TEM micrographs showing sections of basal bodies, flagellar roots and associated structures, of Bihospites bacati n. gen. et sp. A-H from proximal to distal end of flagellar pocket. A-C. Non-consecutive serial sections showing origin and organization of flagellar pocket. A. High magnification TEM of proximal region of basal bodies showing dorsal and ventral basal bodies (Db and Vb) linked by a connecting fibre (CF). Basal bodies with cartwheel structures associated to electron-dense fibres (arrowheads). B. TEM showing accessory dorsal and ventral basal bodies (Db' and Vb') on the left of the two main basal bodies. Dorsal root (DR) connects to electron-dense body (dorsal lamella=DL), on right side of Db. C. TEM showing intermediate root (IR) associated with right side of Vb. Ventral root (VR) associated with electron-dense material that becomes ventral lamella (VL). Row of dorsal microtubules (DMt), not associated with basal bodies. D. Detail of ventral side of Figure C showing Vb, VR formed by four microtubules, VL and intermediate root (arrowhead), initially composed of eight microtubules. E. Detail of dorsal side of Figure C showing DR, with six microtubules (white arrowheads), and DL. F. TEM showing three flagellar roots and DMt around flagellar pocket. Df = dorsal flagellum; Vf = ventral flagellum. G-H. Non-consecutive serial TEM sections of flagellar pocket showing Df and Vf with paraxial rods (PR), flagellar roots, DMt of microtubules lining flagellar pocket, and DL and VL. (A-B and D-E bars = 200 nm; C and F bars = 500 nm; G-H bars = 2 μm)

Figure 11

Transmission electron micrographs (TEM) of Bihospites bacati n. gen. et sp. showing the emergence and organization of the flagella. A. Longitudinal TEM through the electron-dense region near the origin of the basal bodies.
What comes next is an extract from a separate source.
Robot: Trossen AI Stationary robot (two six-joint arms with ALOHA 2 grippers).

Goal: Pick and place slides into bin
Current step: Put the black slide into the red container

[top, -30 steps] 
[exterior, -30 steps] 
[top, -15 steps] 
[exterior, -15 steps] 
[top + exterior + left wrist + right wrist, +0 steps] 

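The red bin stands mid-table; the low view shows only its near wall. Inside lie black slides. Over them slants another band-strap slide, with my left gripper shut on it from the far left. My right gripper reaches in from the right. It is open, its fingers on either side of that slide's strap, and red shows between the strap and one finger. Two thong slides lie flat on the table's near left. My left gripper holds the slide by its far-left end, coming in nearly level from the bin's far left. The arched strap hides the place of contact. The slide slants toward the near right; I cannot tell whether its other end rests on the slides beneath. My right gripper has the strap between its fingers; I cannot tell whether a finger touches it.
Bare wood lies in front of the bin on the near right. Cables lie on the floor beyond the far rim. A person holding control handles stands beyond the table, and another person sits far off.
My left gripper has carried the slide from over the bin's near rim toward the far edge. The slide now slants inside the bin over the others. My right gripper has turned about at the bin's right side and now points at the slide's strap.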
The ventral root (VR) originates from the ventral basal body (Vb). A row of microtubules (DMt) lines the dorsal side of the incipient flagellar pocket. B. Longitudinal TEM through the dorsal flagellum showing the dorsal basal body (Db) associated with the dorsal flagellar root (DR), the ventral basal body (Vb), and the dorsal microtubules (DMt). C-D. TEM sections showing the dorsal flagellum (Df) and the intermediate root (IR) associated with the ventral basal body (Vb). E. TEM showing oblique sections through both flagella and the positions of the VR, IR and DMt in the flagellar pocket. The electron-dense material from which the flagellar apparatus originated in Figure A elongates to form the dorsal lamella (DL). The double arrowheads show the paraxial rod in the ventral flagellum (Vf). F. Transverse TEM of the Df and Vf showing the 9+2 arrangement of microtubules in the axoneme and the heteromorphic paraxial rods (PR). (A-E bars = 500 nm; F bar = 200 nm)

Figure 12

Phylogenetic position of Bihospites bacati n. gen. et sp. within the Euglenozoa as inferred from small subunit (SSU) rDNA sequences. Maximum likelihood (ML) analysis of 35 euglenozoan taxa, rooted with two jakobids (Andalucia incarcerata and A. godoyi). Only ML boostraps greater then 50% are shown. Thick branches correspond to Bayesian posterior probabilities over 0.95. Ba, bacterivorous taxa; Eu, eukaryovorous taxa; Ph, photosynthetic taxa.